Hood said he wanted to deepen his protest of the execution in part because it falls on the holiest week of the Christian calendar.

"I'm going to walk past the barrier that keeps the protestors from the entrance," Hood said. "I'll kneel, and if nothing happens, I'll just keep walking toward the entrance until they arrest me."

Hood said it's possible that the guards watching over the prison unit that houses the death chamber might point a rifle at him as he calmly passes the barrier. A photographer accompanying Hood will likely catch the gesture.

"If that happens, I want to capture that image," Hood said. "I want to show how far the state will go to execute someone."

Hood is on the board of the Texas Coalition to Abolish the Death Penalty, an issue he's been devoted to for the last 4 years. The pastor has walked hundreds of miles to protest Texas capital punishment, and he regularly visits death row inmates to minister to them.

Adam Ward was convicted and sentenced to death after he shot and killed Commerce code enforcement officer Michael Walker in 2005. Ward???s defense has appealed his sentence, arguing that the inmate suffers from severe mental illness.

Hood said that he sees part of himself in Ward. The pastor, now in his 30s, has bipolar disorder and has taken medication for the mental illness since he was 24 years old.

Hood said he sees the execution of Texas prisoners as "a re-enactment of Holy Week."

Death row inmates are permitted a final meeting with friends and family in their unit in Livingston. They can share snacks from a vending machine, Hood said, and have "a sacramental moment around the last meal."

The pastor imagines the trip to the death chamber as a shadow version of the Passion playing out.

"They're taken to Huntsville," he said. "They're paraded through the streets. They are brought to the death chamber in Huntsville. They are walked through halls up to the space. They have to climb up onto the gurney, their arms are extended and they are executed. Their skin is pierced with metal. They are taunted, in some ways, before the execution. There are witnesses - sometimes their family is there. The last thing you hear in that chamber is the pronouncement of death."

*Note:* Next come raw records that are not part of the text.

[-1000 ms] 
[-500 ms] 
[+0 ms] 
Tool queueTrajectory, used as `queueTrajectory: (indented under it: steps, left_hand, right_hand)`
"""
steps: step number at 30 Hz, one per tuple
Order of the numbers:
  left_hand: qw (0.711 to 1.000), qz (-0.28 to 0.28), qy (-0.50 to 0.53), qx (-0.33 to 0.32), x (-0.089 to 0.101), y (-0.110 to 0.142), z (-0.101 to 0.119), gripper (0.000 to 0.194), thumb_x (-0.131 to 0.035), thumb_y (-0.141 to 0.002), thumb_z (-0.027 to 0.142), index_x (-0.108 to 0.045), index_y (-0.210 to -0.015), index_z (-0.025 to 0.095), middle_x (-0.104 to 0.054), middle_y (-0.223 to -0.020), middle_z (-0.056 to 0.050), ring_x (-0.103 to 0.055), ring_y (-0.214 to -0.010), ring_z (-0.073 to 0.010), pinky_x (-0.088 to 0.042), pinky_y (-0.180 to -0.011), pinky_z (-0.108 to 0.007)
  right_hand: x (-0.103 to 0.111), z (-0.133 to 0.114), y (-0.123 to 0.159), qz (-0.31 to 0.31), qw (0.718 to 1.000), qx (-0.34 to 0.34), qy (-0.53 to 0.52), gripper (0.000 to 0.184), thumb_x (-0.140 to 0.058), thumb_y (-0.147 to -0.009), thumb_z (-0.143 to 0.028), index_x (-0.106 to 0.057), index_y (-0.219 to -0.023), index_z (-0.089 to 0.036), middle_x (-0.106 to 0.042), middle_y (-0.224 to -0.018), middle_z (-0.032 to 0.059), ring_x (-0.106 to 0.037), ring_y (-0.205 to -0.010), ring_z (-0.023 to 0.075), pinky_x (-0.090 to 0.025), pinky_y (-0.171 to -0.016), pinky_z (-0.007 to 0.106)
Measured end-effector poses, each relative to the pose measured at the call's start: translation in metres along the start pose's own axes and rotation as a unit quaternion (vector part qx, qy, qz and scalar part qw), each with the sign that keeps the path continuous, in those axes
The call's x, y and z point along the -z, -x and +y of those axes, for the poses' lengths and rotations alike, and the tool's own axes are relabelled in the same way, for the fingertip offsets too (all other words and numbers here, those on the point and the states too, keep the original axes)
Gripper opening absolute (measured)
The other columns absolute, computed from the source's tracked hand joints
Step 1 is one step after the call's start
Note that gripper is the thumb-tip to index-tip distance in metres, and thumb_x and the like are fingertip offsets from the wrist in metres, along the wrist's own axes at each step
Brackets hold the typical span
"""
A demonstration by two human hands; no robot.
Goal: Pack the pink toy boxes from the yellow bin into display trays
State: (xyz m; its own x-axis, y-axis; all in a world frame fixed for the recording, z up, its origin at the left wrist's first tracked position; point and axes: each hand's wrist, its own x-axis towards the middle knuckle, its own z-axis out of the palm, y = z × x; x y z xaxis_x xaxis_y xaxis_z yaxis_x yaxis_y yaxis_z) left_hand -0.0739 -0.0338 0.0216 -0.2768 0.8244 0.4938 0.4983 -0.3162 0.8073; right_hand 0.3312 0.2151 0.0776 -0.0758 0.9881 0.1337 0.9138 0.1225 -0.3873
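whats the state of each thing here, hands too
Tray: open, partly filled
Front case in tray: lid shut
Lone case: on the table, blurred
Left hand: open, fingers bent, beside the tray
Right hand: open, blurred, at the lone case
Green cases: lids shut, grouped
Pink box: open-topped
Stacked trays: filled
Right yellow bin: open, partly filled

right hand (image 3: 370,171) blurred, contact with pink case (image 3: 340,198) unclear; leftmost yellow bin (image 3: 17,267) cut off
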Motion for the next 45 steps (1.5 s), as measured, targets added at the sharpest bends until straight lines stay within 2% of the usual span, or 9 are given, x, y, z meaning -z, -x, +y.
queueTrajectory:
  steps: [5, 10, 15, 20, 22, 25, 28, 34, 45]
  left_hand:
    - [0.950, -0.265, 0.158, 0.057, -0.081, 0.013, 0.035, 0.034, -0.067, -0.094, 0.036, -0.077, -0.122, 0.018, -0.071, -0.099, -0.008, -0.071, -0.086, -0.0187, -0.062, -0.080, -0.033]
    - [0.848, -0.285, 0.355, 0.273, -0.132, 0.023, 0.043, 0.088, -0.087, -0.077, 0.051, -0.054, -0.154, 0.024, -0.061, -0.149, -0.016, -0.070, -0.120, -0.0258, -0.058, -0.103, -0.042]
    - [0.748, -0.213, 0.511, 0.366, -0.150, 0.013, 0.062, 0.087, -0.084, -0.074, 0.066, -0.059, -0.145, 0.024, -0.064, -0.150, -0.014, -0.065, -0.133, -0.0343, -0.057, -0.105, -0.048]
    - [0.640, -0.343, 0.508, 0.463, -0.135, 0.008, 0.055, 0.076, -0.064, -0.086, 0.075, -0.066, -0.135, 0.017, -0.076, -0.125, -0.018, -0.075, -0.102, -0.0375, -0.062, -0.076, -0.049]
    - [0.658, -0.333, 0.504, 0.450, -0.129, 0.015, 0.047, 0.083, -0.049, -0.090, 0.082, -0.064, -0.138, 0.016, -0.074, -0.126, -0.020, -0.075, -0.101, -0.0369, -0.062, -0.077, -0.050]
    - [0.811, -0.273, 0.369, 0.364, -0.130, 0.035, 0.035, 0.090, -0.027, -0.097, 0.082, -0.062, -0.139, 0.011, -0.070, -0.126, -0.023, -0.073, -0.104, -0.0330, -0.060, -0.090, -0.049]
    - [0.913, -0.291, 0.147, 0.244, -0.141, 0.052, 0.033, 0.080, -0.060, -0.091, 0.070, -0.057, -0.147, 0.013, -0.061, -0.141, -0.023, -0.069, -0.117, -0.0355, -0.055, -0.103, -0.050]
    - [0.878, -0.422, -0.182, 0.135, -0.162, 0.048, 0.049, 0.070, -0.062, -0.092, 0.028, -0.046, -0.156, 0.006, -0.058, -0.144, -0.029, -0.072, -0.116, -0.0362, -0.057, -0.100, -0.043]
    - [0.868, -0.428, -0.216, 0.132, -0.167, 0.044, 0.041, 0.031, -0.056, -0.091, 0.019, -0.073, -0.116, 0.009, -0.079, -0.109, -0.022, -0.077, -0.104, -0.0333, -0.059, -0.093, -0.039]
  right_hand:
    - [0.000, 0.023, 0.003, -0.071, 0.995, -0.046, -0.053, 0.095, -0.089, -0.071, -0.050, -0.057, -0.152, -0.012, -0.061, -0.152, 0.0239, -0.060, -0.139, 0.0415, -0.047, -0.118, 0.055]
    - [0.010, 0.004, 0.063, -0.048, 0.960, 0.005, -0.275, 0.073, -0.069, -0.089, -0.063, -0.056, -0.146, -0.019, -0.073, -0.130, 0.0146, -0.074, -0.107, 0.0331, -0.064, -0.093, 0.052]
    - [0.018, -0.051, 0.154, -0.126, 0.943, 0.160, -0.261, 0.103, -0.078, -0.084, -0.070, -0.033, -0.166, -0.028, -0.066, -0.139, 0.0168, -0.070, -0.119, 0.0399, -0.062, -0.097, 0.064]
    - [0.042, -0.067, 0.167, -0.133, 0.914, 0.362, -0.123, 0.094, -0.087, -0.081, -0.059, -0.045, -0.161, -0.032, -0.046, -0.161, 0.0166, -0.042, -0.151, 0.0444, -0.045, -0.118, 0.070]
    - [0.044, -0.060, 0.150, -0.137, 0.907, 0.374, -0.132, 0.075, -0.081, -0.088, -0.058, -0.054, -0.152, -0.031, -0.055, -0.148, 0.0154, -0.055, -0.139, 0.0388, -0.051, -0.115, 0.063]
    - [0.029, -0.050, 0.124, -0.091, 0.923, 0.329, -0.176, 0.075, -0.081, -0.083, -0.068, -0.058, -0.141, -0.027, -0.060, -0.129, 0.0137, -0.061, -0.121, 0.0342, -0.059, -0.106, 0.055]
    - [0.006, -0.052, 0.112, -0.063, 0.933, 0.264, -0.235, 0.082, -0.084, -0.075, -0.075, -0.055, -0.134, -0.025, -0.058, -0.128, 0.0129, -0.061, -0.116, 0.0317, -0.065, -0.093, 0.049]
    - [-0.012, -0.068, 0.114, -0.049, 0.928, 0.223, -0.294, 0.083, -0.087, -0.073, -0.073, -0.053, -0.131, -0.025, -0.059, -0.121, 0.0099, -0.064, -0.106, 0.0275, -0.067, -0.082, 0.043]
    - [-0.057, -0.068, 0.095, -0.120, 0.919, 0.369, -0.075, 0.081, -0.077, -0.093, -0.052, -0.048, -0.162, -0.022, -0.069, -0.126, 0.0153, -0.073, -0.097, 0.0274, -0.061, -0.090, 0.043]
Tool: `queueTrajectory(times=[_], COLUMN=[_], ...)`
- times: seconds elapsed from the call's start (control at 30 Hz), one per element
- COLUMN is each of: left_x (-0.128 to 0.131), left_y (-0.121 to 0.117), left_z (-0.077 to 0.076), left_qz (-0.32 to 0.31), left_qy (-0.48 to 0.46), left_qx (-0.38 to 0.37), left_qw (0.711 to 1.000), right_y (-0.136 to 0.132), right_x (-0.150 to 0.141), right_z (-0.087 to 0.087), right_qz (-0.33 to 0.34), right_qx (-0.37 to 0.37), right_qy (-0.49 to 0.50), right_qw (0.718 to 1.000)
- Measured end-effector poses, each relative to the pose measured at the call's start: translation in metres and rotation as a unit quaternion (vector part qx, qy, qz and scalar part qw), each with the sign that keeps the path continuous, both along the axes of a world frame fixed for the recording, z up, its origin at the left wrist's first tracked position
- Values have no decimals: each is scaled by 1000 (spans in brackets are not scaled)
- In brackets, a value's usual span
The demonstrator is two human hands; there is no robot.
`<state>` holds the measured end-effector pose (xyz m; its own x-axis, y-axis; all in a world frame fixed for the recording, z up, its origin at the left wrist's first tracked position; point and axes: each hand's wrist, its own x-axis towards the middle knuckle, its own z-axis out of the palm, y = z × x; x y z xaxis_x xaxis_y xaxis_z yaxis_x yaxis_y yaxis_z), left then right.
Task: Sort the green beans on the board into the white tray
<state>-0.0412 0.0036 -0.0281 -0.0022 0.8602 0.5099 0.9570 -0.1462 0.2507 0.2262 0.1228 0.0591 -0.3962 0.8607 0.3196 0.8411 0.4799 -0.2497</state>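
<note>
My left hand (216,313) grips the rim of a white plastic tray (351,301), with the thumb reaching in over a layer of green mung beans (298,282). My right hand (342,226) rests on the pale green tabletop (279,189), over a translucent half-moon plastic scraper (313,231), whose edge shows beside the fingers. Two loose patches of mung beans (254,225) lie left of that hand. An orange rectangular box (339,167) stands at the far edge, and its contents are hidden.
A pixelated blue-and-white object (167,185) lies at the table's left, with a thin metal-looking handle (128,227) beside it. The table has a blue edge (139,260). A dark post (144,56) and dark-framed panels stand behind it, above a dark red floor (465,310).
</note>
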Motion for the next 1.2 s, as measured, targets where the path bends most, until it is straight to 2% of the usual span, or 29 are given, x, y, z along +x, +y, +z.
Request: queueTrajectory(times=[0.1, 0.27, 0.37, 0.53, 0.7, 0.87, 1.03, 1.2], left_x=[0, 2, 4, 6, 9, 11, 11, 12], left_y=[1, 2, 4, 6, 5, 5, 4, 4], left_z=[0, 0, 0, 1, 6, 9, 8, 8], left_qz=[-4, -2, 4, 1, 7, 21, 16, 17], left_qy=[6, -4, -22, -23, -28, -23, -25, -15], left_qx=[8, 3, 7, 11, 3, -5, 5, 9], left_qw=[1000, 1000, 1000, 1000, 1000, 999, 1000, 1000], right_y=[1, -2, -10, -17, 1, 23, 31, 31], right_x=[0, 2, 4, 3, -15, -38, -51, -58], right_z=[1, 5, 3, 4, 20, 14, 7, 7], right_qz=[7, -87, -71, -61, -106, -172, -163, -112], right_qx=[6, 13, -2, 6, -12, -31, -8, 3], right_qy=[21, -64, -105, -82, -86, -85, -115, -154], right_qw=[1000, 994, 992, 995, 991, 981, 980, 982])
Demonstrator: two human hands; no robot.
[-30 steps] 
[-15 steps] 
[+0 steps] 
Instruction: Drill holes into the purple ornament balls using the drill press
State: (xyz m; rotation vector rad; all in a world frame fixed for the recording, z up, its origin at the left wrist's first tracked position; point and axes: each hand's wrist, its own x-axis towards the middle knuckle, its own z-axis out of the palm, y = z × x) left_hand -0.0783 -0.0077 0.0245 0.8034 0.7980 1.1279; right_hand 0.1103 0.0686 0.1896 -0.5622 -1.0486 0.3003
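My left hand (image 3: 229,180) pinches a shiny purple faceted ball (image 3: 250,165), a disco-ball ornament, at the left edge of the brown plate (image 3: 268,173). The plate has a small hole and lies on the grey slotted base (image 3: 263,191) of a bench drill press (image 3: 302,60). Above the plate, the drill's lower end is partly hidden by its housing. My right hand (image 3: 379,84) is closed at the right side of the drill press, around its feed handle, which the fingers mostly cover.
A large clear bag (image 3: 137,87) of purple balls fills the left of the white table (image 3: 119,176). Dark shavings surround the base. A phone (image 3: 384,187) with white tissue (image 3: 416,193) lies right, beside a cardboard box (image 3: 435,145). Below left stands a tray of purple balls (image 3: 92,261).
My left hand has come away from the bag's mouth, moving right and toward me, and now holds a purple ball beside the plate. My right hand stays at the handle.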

While he doesn't expect his protest to halt the execution, Hood said he has felt called to "go deeper" in his protest, which he considers a spiritual discipline. He found examples for his plans in both the story of a Buddhist monk in Dallas and in the Bible.

The monk told Hood the story of walking and talking with his mentor in downtown Dallas. The 2 men turned a corner and saw a group of men beating a man. The monk told his mentor he would call 911. The mentor intervened, Hood said.

"He looked at the situation ... and said 'wouldn't it be more fun to beat up a couple of Buddhist monks than this guy?'" Hood said. "That story has always demonstrated to me that the call of faith, the call of divine living, spiritual enlightenment - whatever you want to call it - is about placing our body between the oppressed and the oppressor. And I count it as a sacrament every time I feel called to do that."

He looks to the Book of Matthew for guidance, too, and says the chapter commands Christians to minister to the most vulnerable members of society.

"Look at death row. It doesn't get much more vulnerable than that," he said.

In his work ministering to death row inmates, Hood said he's met men who grew up in poverty, burdened by mental illness, systemic racism, broken families and addiction.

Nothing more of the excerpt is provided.